## Task brief
Look through the lines below for the word "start", and copy every line that has it.

## Data block

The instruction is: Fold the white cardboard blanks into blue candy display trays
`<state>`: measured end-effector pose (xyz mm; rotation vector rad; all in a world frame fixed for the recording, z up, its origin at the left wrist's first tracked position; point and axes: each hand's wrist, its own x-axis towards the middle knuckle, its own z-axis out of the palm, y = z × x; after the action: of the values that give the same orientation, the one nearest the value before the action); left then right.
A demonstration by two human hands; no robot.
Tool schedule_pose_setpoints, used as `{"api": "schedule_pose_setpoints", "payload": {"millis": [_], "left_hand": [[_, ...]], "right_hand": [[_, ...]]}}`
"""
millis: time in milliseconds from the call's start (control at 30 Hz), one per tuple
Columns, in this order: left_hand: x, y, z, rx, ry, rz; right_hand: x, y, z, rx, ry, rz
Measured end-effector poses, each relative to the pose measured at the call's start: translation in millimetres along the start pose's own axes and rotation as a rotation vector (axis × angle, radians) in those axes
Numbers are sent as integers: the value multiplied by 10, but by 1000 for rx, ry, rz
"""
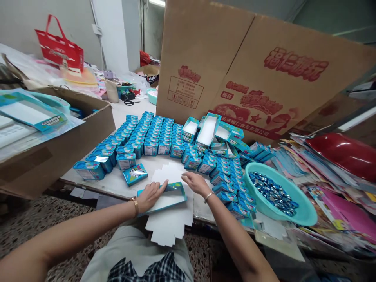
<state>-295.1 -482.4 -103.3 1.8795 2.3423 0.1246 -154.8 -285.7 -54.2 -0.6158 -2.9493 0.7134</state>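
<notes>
A shallow blue cardboard tray (172,196) with a white inside lies slanted in front of me, over flat white die-cut card sheets (169,226). My left hand (150,196) grips its left end, the index finger stretched along the far wall. By the tray's far right corner is my right hand (195,183), its fingers curled together; whatever they may pinch is too small to make out. Left of the tray a single small blue tin (135,174) lies flat. Rows of the same kind of blue tins (151,148) stand behind and to the right.
Folded blue trays (208,131) are piled before a tall cardboard carton (199,47). A turquoise basin (308,213) of shiny blue pieces stands at right, beside stacked printed sheets (337,203). An open carton (55,145) is at left. The table's front edge runs close to my lap.
</notes>
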Motion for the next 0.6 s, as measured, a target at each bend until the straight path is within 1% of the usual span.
{"api": "schedule_pose_setpoints", "payload": {"millis": [33, 67, 133, 167, 200, 267, 333, 367, 500, 600], "left_hand": [[-1, 0, -7, -19, 6, 3], [-9, -22, -30, -56, 4, 17], [-44, -120, -106, -155, -15, 65], [-65, -185, -149, -205, -38, 88], [-84, -250, -187, -241, -64, 97], [-108, -353, -224, -248, -112, 67], [-105, -384, -196, -168, -130, 18], [-95, -372, -163, -116, -123, -1], [-42, -266, -17, -15, -87, -30], [-48, -265, 10, 1, -77, -16]], "right_hand": [[89, -53, -3, -46, 11, -65], [180, -116, 19, -107, -31, -136], [332, -238, 121, -258, -195, -255], [381, -283, 186, -339, -255, -299], [409, -314, 252, -417, -278, -340], [408, -339, 374, -550, -233, -424], [360, -338, 464, -650, -169, -480], [332, -334, 493, -679, -158, -499], [255, -328, 511, -691, -195, -560], [216, -316, 472, -664, -160, -526]]}}
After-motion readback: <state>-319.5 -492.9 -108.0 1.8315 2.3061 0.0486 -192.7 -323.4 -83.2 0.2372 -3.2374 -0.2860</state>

## Your response
millis: time in milliseconds from the call's start (control at 30 Hz), one per tuple
Measured end-effector poses, each relative to the pose measured at the call's start: translation in millimetres along the start pose's own axes and rotation as a rotation vector (axis × angle, radians) in those axes

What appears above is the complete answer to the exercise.